Qpony.pl powstały dwa lata temu jako pion Akademickiego Inkubatora Przedsiębiorczości działającego przy Uniwersytecie Ekonomicznym w Poznaniu. Tomasz Jabłoński i Krzysztof Łuczak, wówczas jeszcze studenci, postanowili do polskich warunków rynkowych zaadaptować podpatrzony w Stanach Zjednoczonych koncept katalogu z kuponami zniżkowymi.
Do współpracy namówili m.in. Termy Maltańskie, Teatr Wielki im. Stanisława Moniuszki, poznańskie Kino Apollo i kilka miejscowych restauracji, kawiarni, klubów fitness i punktów usługowych. Koncept sprawdził się w Wielkopolsce — na rynku pojawiło się dotychczas osiem katalogów o dwumiesięcznym okresie emisji.
Teraz przyszedł czas na zwiększenie zasięgu działalności i przetestowanie nowych, mobilnych kanałów dystrybucji. Odwagi dodała im wygrana w konkursie na najlepszy pomysł na biznes „House of Walkers Project — StartUp Clips”, stanowiący wspólną inicjatywę marki Johnnie Walker i funduszu AIP Seed Capital. Qpony.pl zyskały tym samym inwestora i wsparcie kapitałowe w wysokości 100 tys. zł.
— Oferta przygotowana przez Qpony, dzięki optymalizacji powierzchni reklamowej, pozwala przedsiębiorcom minimalizować koszty promocji — jest kilkakrotnie tańsza od tradycyjnych ulotek. Do tego reklamodawca nie musi sam zajmować się ich dystrybucją. Wszystko to zwiększa szansę na rynkowe powodzenie biznesu — zauważa Tomasz Serwan, menedżer inwestycyjny w AIP Seed Capital.
Zniżka na smartfonie
Od października Qpony.pl będą dostępne już w ośmiu miastach. Katalogi, poza Poznaniem, pojawią się w Szczecinie, we Wrocławiu, w Gdańsku, Lublinie, Łodzi, Krakowie i Warszawie. Ich nakład wyniesie od 40 do 50 tys. egzemplarzy, w zależności od miasta.
— Katalogi będziemy rozprowadzać bezpłatnie na głównych ulicach, w galeriach handlowych, przy uczelniach i w lokalach naszych klientów — wymienia Krzysztof Łuczak, menedżer ds. finansowych w firmie Qpony.pl.
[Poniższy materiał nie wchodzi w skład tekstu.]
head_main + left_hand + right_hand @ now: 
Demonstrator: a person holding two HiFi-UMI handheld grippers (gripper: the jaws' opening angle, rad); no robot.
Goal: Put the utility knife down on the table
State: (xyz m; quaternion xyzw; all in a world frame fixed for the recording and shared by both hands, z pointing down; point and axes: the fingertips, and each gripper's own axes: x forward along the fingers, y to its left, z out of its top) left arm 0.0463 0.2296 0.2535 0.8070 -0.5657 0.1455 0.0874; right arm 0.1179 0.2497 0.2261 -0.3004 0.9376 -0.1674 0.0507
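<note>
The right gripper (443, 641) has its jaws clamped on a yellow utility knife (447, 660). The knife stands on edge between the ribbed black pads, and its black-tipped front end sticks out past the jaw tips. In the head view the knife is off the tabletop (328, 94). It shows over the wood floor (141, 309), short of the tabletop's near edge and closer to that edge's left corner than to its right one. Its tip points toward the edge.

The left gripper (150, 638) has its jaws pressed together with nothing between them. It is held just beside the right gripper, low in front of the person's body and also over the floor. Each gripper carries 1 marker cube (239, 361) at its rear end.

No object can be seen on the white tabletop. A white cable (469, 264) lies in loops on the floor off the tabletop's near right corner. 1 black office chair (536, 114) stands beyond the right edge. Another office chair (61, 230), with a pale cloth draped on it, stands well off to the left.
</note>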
Krzysztof Łuczak informuje, że kupony będzie można również wydrukować bezpośrednio ze strony www.qpony.pl. I co istotne, ze zniżek zaczną też korzystać użytkownicy telefonów z systemem Android, w przyszłości również iPhone'ów. Wystarczy, że pobiorą aplikację Qpony.pl, a automatycznie zyskają wgląd do pełnej oferty rabatowej, bez konieczności zarejestrowania się. Wersja mobilna już działa w Poznaniu.
— Jest to udogodnienie także dla reklamodawców, ponieważ aplikacja pozwala na zarządzanie zniżkami w czasie rzeczywistym, np. gdy w lokalu jest mniejszy ruch niż zwykle. W takiej sytuacji szybka organizacja promocji może zwiększyć zainteresowanie klientów. Dodatkowo na stronie internetowej stworzyliśmy strefę reklamodawcy, dzięki czemu firmy same mogą zarządzać swoimi kampaniami marketingowymi, limitować promocje i dostosowywać je do bieżących potrzeb — wyjaśnia Tomasz Jabłoński, menedżer ds. rozwoju w Qpony.pl.
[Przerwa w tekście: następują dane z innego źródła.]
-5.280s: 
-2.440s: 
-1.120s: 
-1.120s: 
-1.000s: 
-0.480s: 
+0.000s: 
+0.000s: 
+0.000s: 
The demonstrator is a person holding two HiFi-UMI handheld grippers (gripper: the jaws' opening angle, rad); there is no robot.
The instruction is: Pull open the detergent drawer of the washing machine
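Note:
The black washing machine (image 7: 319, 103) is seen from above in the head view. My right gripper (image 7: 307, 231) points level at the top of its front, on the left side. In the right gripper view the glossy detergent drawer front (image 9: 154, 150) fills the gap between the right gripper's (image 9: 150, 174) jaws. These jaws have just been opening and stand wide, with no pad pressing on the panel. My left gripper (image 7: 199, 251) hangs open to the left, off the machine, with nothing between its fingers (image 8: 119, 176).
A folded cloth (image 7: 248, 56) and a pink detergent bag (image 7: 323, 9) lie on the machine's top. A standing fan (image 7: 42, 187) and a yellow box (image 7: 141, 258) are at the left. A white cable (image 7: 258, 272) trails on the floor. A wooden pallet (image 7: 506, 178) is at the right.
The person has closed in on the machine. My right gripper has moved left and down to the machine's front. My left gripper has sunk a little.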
Wersja mobilna nadal pozostaje w fazie testów, dlatego jest udostępniana reklamodawcom bez dodatkowych opłat, jako bonus do zakupu pakietu w katalogu. Nie jest to więc jeszcze główne pole aktywności rynkowej firmy. Ale jeśli taki model dystrybucji się sprawdzi, udział kanałów mobilnych będzie zwiększany.
— Optymistyczne są dla nas dane rynkowe, które wskazują, że sprzedaż smartfonów w Polsce będzie bardzo szybko rosnąć — mówi Krzysztof Łuczak.
Promocja na papierze
Młodzi przedsiębiorcy zapewniają jednak, że w najbliższych latach podstawową formą dystrybucji kuponów będą katalogi papierowe. Tym bardziej że dla firmy stanowią one idealny sposób promocji nowej aplikacji.
— W Polsce mobile couponing nie jest jeszcze wystarczająco popularny, abyśmy mogli postawić wyłącznie na ten kanał dystrybucji. Do sukcesu potrzebna jest przede wszystkim zmiana zachowań konsumenckich i popularyzacja kodów QR. W naszym modelu wykorzystujemy je głównie do autoryzacji transakcji i zbierania danych o ilości, miejscu i czasie dokonania zakupu. Dzięki temu nasi klienci dostają informacje o skuteczności ich promocji — wyjaśnia Tomasz Jabłoński.
Zdaniem Tomasza Serwana z AIP, kryzys gospodarczy dotknął nie tylko właścicieli firm, ale także konsumentów. Dziś zwłaszcza oni szukają oszczędności. Szybko przyzwyczajają się więc do kupowania produktów i usług w niższych cenach i sami poszukują okazji. A przy szybkim rozwoju technologii mobilnych również aplikacje i serwisy zakupów grupowych będą zyskiwać na popularności.